Schafft das Abschaffen ab!

Am Sonntag vergibt die Tate Britain den Turner-Preis. Wie immer gibt es eine Menge Aufregung um die Kandidaten

Im zwanzigsten Jahr seiner Verleihung streiten die Briten noch immer gerne über den mit 20.000 Pfund dotierten Turner-Preis für zeitgenössische Kunst. Es schaut sogar so aus als, ob sie zuletzt noch begeisterter über die Kandidaten und die Preisträger gestritten hätten als zu Beginn. Wirklich neu ist nun, dass offenbar auch die Deutschen mitstreiten wollen, das heißt, sie verlangen: „Schafft den Turner Prize ab!“ Die (sicher eher wenigen) Briten, die dies in der Frankfurter Allgemeinen Sonntagszeitung lasen, müssen sich köstlich amüsiert haben. Besser als mit dieser teutonisch selbstbewussten Forderung konnte das gängige Deutschenklischee im Vereinigten Königreich wohl kaum bestätigt werden.

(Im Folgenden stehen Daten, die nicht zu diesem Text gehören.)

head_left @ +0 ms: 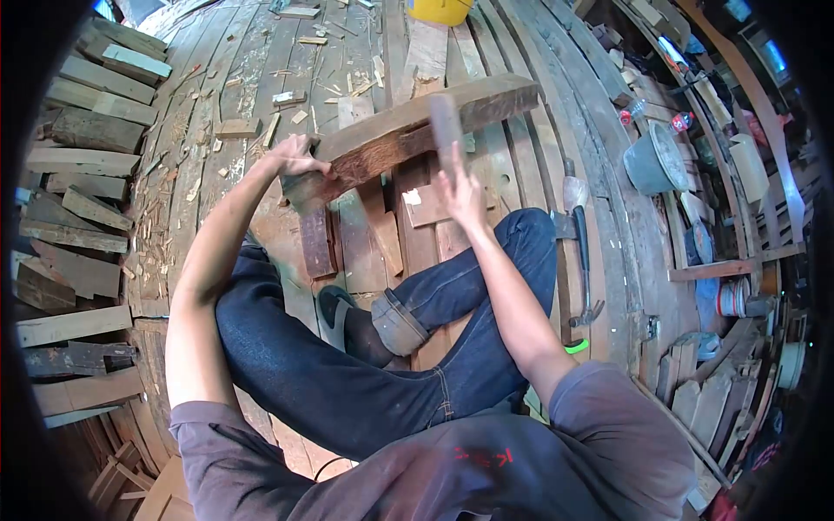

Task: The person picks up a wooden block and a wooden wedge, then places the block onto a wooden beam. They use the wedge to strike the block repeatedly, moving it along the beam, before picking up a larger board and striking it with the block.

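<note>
A long, thick, slightly curved wooden beam [391, 139] lies at a slant in front of my crossed legs, raised on a wood block [317, 241]. My left hand [300, 158] is closed over the beam's left end. My right hand [462, 195] is closed at the near side of the beam, around the lower end of a flat greyish tool [446, 126]. The tool stands upright against the beam's right half and is smeared by motion, so its kind is unclear. A small pale wood chip [412, 197] sits on a board below the beam.
A hammer [585, 269] lies right of my knee, beside a wooden mallet-like tool [574, 193]. A grey bucket [655, 158] stands at the right, a yellow bucket [439, 10] at the top. Stacked planks [82, 162] line the left. Wood shavings and offcuts [237, 128] litter the plank floor.
</note>
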The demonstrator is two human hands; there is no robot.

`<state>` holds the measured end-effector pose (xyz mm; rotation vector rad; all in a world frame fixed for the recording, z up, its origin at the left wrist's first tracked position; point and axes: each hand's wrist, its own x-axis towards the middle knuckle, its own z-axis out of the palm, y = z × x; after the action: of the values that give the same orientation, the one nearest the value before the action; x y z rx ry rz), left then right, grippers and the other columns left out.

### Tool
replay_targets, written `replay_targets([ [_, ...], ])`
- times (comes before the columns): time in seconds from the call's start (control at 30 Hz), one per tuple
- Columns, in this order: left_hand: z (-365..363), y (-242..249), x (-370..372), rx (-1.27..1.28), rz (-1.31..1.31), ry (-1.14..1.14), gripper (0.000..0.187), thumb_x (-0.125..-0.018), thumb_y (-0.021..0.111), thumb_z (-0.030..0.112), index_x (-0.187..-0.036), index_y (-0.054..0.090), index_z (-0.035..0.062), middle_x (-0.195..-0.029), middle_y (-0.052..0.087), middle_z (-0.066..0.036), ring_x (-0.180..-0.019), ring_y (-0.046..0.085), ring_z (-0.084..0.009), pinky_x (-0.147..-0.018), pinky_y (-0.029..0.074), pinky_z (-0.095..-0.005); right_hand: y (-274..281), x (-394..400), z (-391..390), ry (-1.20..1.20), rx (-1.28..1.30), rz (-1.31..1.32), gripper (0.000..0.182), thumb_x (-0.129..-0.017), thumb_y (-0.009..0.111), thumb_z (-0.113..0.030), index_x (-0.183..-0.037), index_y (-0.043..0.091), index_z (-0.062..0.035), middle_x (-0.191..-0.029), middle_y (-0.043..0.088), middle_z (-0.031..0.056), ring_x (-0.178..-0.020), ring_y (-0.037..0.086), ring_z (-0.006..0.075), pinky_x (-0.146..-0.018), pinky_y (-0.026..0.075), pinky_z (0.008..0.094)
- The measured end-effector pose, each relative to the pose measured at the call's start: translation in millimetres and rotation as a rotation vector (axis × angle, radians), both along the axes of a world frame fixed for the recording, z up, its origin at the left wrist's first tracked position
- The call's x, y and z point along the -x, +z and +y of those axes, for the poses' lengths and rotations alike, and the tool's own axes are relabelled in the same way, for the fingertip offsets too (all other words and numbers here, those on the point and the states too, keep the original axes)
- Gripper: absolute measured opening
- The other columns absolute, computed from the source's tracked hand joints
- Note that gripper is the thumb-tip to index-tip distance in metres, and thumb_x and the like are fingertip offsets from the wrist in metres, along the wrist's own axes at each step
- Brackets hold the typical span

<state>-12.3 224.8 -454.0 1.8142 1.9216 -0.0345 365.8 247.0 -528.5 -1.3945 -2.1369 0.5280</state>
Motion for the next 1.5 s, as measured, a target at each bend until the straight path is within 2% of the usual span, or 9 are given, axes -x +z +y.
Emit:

Oder war es womöglich ein Befehl?

Besonders die von der britischen Presse hochgelobte Installation „Insult to Injury“ der 1962 und 1966 geborenen Brüder Dinos und Jake Chapman fand wenig Gnade in den Augen der Frankfurter AllgemeinenSonntagszeitung. Was dem Guardian „unglaublich provokant und schockierend“ erschien, reichte ihr nur für leichten Ekel. Dafür freilich, dekredierte das Blatt, brauche es nicht der Kunst, da reiche „ein Besuch in der Kantine der Tate Britain“. Soll niemand sagen, in Deutschland pflege man seine Ressentiments weniger als anderswo. Und soll niemand auf die Idee kommen, man interessiere sich für die geliebte und gehätschelte Folklore der anderen Seite, die im Falle der britischen Gesellschaft ihre hingebungsvolle Leidenschaft für den Skandal ist. Was nun Skandal meint, das allerdings entscheidet sie eben selbst.

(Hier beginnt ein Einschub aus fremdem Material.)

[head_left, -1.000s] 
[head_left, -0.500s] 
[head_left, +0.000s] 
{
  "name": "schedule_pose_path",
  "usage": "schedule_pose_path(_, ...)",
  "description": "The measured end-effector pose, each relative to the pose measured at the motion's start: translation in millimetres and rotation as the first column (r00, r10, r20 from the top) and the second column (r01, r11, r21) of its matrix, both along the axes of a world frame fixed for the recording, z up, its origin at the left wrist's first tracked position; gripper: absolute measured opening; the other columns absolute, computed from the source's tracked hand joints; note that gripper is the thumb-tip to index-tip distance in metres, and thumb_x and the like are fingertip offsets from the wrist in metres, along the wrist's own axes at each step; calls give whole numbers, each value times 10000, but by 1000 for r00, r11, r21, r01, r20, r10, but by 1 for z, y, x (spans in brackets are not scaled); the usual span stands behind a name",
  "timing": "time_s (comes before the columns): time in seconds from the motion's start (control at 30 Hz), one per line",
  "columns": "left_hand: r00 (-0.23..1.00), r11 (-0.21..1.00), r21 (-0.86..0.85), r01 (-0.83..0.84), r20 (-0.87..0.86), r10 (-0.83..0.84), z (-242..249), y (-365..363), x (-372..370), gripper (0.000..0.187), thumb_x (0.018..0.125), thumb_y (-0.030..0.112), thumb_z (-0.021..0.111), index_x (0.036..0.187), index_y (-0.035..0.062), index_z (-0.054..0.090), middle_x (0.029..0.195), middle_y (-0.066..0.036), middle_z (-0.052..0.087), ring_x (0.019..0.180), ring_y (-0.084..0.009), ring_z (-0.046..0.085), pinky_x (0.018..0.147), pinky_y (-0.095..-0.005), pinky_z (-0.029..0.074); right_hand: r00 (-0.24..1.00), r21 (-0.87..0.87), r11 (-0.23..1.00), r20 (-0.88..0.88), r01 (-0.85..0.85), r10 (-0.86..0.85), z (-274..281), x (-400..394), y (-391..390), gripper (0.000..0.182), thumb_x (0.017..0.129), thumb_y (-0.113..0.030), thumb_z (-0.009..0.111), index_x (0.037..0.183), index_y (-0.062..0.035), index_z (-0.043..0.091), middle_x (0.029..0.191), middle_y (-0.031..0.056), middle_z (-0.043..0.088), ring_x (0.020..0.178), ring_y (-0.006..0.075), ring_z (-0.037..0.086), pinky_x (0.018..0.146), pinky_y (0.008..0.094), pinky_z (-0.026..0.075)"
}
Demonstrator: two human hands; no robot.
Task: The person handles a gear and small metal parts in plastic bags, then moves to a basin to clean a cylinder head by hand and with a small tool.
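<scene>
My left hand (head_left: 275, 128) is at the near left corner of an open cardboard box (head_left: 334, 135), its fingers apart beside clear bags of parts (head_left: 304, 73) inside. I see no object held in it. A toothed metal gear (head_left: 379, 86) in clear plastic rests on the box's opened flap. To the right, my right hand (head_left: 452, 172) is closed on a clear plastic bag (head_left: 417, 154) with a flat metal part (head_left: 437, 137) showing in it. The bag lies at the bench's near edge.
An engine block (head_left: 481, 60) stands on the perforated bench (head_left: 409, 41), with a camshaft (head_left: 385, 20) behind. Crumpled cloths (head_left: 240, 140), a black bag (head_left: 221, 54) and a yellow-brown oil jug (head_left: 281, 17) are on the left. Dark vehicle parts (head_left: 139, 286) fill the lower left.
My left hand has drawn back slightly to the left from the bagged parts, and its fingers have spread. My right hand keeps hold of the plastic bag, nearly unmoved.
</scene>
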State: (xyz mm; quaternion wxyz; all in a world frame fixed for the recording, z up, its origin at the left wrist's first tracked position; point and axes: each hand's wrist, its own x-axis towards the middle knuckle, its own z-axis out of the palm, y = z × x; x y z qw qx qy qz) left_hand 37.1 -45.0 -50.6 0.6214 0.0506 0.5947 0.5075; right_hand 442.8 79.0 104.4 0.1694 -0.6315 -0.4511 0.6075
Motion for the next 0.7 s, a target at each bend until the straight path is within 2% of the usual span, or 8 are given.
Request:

Nein, man kann den bronzenen Baum der Chapmans, an dem die naturgetreue Nachbildung der verwesenden und zerfetzen Leichenteile einer Frau hängen, fade finden, keine Frage. Zumal zwei Sexpuppen davor und dahinter der von den Chapmans übermalte Zyklus von Goyas „Desastres de la guerra“ die Situation wahrscheinlich nicht besser machen. Natürlich fällt auf, dass die junge britische Kunst noch immer mit einem Begriff des Schocks operiert, als lebte sie am Anfang des avantgardistischen 20. Jahrhunderts. Ein Kunstbegriff freilich, der selbst nicht gleichfalls mit dem großen Ganzen hantiert und damit näher an der alten Avantgarde und dem Ausnahmezustand Kunst bleibt, als ihm lieb sein kann, der ist auch mit dem Kunstbegriff einer Öffentlichkeit vereinbar, die die Darstellung von Sex and Crime noch immer kühn heißt und es als Volkssport ansieht, in den Wettbüros auf den möglichen Sieger des Turner-Preises zu setzen.

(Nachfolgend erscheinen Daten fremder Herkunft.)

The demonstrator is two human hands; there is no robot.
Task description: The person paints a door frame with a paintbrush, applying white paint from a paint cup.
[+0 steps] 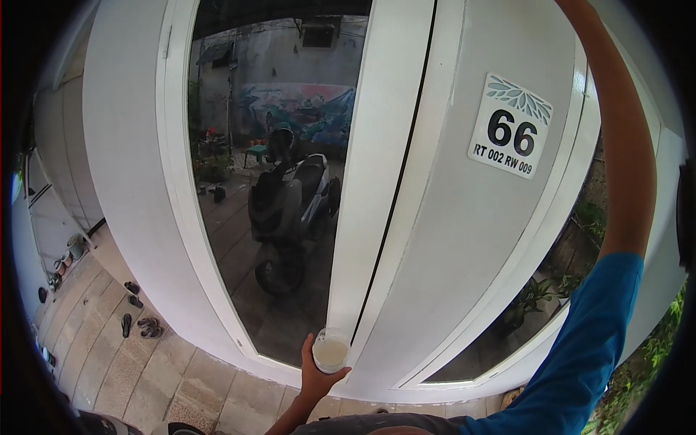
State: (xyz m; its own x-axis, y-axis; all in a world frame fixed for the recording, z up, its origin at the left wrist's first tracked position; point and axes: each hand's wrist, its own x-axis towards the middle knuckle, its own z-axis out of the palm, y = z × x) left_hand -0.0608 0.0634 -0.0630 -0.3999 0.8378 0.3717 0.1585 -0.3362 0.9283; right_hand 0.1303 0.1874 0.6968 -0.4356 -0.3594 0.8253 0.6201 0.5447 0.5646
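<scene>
Low in the middle of the head view, my left hand (316, 375) is closed around a clear cup (332, 351) with a pale, whitish content inside. The cup is held in front of the white frame between the dark glass and the grey wall. My right arm (629, 167), in a blue sleeve, reaches up along the right side. Its hand lies beyond the top edge of the view.
A house-number plate (510, 126) reading 66 is on the grey wall (453, 210). The dark glass pane (239, 239) reflects a parked scooter. Several sandals (149, 328) lie on the paved floor (196, 388) at left. Greenery (656, 348) grows at lower right.
</scene>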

Wofür steht welche Kunst wann für wen? Diese Frage kann heute kein Sakrileg mehr sein, wo das Gute Wahre Schöne als Ganzes nirgendwo mehr zu haben ist. Eines freilich muss die Kunst noch immer leisten: Begehrlichkeit wecken. Neben der traditionellen nach Erleuchtung und Läuterung, nach neuem Denken, anderem Sehen oder nach Politisierung ist auch die nach dem altem Ritual des Skandals legitim, die nach dem Spektakel, nach der Show oder nach Madonna als Laudatorin des Turner-Preises wie vor zwei Jahren. Der Preis schadet der Kunst nicht, wie die FAS weiß. Er schadet ihr bei einem Teil des Publikums. Das aber ist so wenig repräsentativ wie der Teil, bei dem er der Kunst nutzt.